Assigned task:
From the first line to the last, restate the data word for word.

Dataset content:
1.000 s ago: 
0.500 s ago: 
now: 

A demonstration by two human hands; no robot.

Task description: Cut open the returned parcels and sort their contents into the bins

Answer to the problem:
1.000 s ago: 
0.500 s ago: 
now: 

A demonstration by two human hands; no robot.

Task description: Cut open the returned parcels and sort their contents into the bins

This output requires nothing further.